Auf jeden Fall ist es unwahrscheinlich, dass ausgerechnet der Kongress eine lückenlose Aufklärung vorantreiben würde. Denn Praktiken à la Diniz gehören in Brasilien zum politischen Alltag, und gerade die bürgerlichen Parteien haben diesbezüglich einiges auf dem Kerbholz.
Wie eh und je werden korrupte Politiker und Funktionäre noch am ehesten von der Presse und einzelnen Staatsanwälten zu Fall gebracht. Nach dem Aufsehen erregenden Mord an dem PT-Bürgermeister in der Industriestadt Santo André vor zwei Jahren sitzt nun als Hauptverdächtiger ein mit dem Opfer befreundeter Unternehmer in Haft, der in zweifelhafte Geschäfte mit der Stadtverwaltung verwickelt war. Trotz einer entsprechenden Verpflichtung des Kandidaten Lula im September 2002 habe es die Regierung bislang versäumt, „systematisch und organisiert“ gegen die Korruption vorzugehen, kritisiert Cláudio Weber Abramo von Transparency International.

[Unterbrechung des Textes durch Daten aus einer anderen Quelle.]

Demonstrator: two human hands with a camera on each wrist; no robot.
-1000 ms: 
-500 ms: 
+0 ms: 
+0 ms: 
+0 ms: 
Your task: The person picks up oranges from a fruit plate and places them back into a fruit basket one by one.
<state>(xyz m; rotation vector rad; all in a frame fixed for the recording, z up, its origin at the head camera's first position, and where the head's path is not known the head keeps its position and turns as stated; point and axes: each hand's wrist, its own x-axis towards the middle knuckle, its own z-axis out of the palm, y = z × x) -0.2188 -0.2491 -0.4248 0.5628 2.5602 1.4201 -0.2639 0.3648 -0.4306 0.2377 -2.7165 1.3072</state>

Für die PT und die Regierung Lula ist der politische Schaden schon jetzt enorm. Nachdem sie bereits entgegen ihrer Wahlversprechen auf einen Wandel in der Wirtschaftspolitik verzichtet habe und sich unfähig zeige, eine Sozialpolitik auf die Beine zu stellen, urteilt der linksliberale Kolumnist Clóvis Rossi, gebe die Arbeiterpartei nun mit ihrem Image als „ethische“ Partei ihr letztes „symbolisches Erbe“ auf.